SOBRE COMO LIDAR CONSIGO MESMO
Sobre como lidar consigo mesmo
A sabedoria da solidão e a arte da autonomia
Em Sobre como lidar consigo mesmo, o filósofo alemão Arthur Schopenhauer apresenta uma faceta mais pragmática e surpreendentemente lúcida de seu pensamento. Diferente de sua obra principal, aqui o foco não é a "Vontade" como sofrimento universal, mas sim a busca pela eudaimonologia — a arte de viver a vida da maneira mais agradável possível. Para o filósofo, a chave para essa existência não reside no mundo exterior ou nas relações sociais, mas na capacidade do indivíduo de bastar-se a si mesmo.
O autor defende que a felicidade depende quase inteiramente do que somos (nossa personalidade, saúde e intelecto) e muito pouco do que temos ou do que representamos para os outros. Schopenhauer é incisivo ao descrever a solidão não como um fardo, mas como o destino natural das mentes superiores. Ele nos alerta sobre o perigo de buscar validação na "opinião alheia", que ele considera uma prisão, e sugere que a paz de espírito vem do reconhecimento de nossos limites e da proteção da nossa própria companhia contra as distrações vulgares do mundo.

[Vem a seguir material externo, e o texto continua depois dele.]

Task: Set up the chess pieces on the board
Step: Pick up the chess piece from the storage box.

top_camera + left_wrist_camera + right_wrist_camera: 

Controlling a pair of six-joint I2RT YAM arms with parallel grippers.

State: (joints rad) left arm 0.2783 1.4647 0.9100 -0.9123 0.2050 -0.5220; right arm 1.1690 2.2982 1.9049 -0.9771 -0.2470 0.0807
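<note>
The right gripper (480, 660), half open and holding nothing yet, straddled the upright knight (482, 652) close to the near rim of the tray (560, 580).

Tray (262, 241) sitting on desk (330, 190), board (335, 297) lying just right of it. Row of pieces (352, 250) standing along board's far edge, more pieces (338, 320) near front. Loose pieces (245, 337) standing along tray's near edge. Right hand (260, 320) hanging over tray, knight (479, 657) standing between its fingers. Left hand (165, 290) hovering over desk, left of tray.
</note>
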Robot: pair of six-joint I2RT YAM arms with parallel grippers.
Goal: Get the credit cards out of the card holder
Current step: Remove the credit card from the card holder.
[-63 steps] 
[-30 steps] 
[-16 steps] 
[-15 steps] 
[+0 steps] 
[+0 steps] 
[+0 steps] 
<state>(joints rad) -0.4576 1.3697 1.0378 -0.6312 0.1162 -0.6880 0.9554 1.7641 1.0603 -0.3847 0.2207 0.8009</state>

Ler Schopenhauer neste registro é um exercício de honestidade brutal. Suas máximas sobre a reserva, a prudência e a preservação da saúde mental são tão atuais hoje quanto no século XIX. Sobre como lidar consigo mesmo funciona como um guia de sobrevivência para o espírito, ensinando que o autodomínio e a independência intelectual são os únicos portos seguros em um mundo marcado pelo ruído e pela superficialidade.
O Valor da Interioridade
"O que um homem é para si mesmo, o que o acompanha na solidão e o que ninguém lhe pode dar ou tirar, é muito mais importante do que tudo o que ele possui." Schopenhauer nos lembra da riqueza do mundo interno.
Nesta obra, aprendemos que a liberdade consiste em depender o mínimo possível dos outros e o máximo possível de nós mesmos.